__WORK INSTRUCTION__. All of the data below should be repeated exactly. Pictures should not be included.
+++++
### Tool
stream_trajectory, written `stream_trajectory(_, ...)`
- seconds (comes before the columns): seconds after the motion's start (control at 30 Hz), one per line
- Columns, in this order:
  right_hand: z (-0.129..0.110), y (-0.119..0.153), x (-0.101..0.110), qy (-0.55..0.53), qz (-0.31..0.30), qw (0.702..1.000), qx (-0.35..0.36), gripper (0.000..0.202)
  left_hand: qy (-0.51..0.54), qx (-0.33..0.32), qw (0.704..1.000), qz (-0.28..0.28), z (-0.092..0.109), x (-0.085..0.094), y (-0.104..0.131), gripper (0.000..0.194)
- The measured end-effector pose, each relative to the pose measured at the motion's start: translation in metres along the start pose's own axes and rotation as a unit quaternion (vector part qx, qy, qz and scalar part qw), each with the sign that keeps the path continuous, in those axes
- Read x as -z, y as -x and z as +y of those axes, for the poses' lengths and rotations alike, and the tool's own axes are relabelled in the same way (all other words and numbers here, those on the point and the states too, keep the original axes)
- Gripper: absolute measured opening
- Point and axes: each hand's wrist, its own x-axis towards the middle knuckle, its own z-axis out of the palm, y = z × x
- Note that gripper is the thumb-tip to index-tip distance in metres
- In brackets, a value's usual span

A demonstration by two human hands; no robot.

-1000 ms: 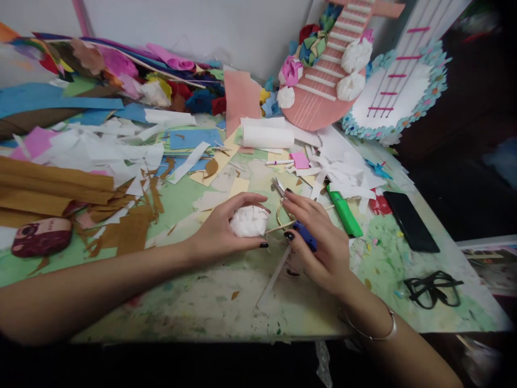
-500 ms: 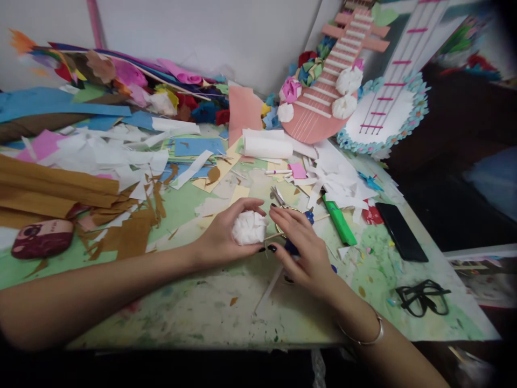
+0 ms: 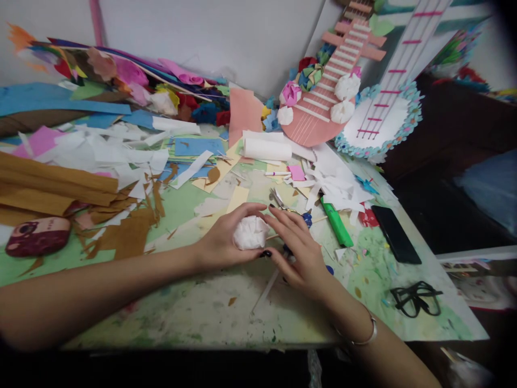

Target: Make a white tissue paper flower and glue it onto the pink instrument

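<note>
White paper ball (image 3: 249, 233) on the table (image 3: 210, 312), left hand (image 3: 226, 237) cupped around it in a loose grip, right hand (image 3: 301, 253) just beside, fingers spread flat over scissors (image 3: 297, 218), gripping nothing

Even, soft indoor light; faint shadows beneath the right hand (image 3: 301, 253). Edges beyond it darken, bend and blur.
</note>
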Motion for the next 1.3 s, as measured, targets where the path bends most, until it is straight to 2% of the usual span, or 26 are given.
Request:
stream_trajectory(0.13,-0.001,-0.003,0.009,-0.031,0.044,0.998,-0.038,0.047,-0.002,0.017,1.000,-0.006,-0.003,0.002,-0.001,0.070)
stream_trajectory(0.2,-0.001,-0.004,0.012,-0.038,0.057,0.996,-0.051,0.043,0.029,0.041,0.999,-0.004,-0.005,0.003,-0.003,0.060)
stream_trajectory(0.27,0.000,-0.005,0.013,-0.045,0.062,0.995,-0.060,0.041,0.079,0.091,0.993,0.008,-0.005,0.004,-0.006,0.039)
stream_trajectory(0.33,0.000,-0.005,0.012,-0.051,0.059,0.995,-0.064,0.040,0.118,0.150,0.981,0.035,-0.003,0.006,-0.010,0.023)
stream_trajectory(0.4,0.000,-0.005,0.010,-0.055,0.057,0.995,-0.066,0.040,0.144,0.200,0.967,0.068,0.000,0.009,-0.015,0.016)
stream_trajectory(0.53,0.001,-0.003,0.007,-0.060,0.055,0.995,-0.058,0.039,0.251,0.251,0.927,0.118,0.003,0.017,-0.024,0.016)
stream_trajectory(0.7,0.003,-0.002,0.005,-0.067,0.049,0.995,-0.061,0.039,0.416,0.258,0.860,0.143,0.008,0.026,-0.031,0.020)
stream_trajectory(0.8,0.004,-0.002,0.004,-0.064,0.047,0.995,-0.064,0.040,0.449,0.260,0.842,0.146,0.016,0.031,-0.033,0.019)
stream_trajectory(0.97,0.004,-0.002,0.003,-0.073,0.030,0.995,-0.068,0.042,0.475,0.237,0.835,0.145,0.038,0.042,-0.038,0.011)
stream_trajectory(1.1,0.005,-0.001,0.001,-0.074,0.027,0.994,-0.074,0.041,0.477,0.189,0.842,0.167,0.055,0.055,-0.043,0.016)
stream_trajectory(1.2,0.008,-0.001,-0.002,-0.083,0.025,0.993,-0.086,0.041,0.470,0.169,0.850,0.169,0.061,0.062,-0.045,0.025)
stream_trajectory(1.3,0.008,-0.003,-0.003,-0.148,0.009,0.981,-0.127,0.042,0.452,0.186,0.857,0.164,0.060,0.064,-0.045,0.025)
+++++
__ANSWER TO THIS TASK__.
### Tool
stream_trajectory, written `stream_trajectory(_, ...)`
- seconds (comes before the columns): seconds after the motion's start (control at 30 Hz), one per line
- Columns, in this order:
  right_hand: z (-0.129..0.110), y (-0.119..0.153), x (-0.101..0.110), qy (-0.55..0.53), qz (-0.31..0.30), qw (0.702..1.000), qx (-0.35..0.36), gripper (0.000..0.202)
  left_hand: qy (-0.51..0.54), qx (-0.33..0.32), qw (0.704..1.000), qz (-0.28..0.28), z (-0.092..0.109), x (-0.085..0.094), y (-0.104..0.131), gripper (0.000..0.194)
- The measured end-effector pose, each relative to the pose measured at the motion's start: translation in metres along the start pose's own axes and rotation as a unit quaternion (vector part qx, qy, qz and scalar part qw), each with the sign that keeps the path continuous, in those axes
- Read x as -z, y as -x and z as +y of those axes, for the poses' lengths and rotations alike, and the tool's own axes are relabelled in the same way (all other words and numbers here, those on the point and the states too, keep the original axes)
- Gripper: absolute measured opening
- Point and axes: each hand's wrist, its own x-axis towards the middle knuckle, its own z-axis out of the palm, y = z × x
- Note that gripper is the thumb-tip to index-tip distance in metres
- In brackets, a value's usual span

A demonstration by two human hands; no robot.

-1000 ms: 
-500 ms: 
+0 ms: 

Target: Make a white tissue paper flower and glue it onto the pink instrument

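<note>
White paper ball (image 3: 249, 233) on the table (image 3: 210, 312), left hand (image 3: 226, 237) cupped around it in a loose grip, right hand (image 3: 301, 253) just beside, fingers spread flat over scissors (image 3: 297, 218), gripping nothing

Even, soft indoor light; faint shadows beneath the right hand (image 3: 301, 253). Edges beyond it darken, bend and blur.
</note>
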Motion for the next 1.3 s, as measured, targets where the path bends most, until it is straight to 2% of the usual span, or 26 are given.
Request:
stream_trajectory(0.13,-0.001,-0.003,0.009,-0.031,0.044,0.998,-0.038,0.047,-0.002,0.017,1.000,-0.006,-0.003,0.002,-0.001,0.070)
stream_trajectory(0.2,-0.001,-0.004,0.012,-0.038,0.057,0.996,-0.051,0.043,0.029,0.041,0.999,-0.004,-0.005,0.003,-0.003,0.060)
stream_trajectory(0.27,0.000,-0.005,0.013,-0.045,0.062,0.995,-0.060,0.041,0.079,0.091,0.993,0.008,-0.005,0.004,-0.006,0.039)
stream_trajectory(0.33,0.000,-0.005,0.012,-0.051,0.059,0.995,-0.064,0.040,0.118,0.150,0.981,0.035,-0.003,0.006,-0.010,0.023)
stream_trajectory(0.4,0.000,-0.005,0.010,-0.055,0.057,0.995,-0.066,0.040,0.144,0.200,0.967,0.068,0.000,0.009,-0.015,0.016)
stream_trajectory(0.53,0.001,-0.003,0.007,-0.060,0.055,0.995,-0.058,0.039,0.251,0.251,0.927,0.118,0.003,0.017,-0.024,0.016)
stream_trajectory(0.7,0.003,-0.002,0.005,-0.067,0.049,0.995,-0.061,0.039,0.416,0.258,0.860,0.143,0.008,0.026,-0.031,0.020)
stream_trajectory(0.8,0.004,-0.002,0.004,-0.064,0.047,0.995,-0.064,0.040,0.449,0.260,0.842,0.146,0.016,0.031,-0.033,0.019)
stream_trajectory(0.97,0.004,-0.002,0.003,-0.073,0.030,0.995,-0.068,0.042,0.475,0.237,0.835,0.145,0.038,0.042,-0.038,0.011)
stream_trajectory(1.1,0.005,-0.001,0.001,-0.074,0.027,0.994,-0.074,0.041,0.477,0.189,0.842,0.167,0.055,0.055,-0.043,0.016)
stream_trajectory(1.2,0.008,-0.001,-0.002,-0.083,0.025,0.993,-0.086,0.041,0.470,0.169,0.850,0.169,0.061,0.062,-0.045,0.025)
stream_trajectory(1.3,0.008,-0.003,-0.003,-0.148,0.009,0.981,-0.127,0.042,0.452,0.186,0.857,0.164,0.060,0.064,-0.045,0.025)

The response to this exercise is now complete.